§ Exercise
Return all lines in the material below that contain "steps".
<<<<
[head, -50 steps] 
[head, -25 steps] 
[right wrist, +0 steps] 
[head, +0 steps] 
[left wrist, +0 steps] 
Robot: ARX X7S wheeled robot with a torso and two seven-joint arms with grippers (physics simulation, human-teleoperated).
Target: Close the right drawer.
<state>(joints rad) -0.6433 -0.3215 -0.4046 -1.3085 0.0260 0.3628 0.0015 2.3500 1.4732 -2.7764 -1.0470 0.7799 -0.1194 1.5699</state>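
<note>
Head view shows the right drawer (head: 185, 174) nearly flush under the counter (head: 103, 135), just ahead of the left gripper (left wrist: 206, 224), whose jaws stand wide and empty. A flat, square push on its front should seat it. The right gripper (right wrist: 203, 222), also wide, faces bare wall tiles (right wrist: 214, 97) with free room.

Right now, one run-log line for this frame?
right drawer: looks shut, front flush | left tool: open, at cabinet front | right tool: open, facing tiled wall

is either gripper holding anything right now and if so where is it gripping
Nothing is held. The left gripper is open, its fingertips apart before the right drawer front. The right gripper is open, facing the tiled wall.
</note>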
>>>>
§ Task answer
[head, -50 steps] 
[head, -25 steps] 
[right wrist, +0 steps] 
[head, +0 steps] 
[left wrist, +0 steps] 

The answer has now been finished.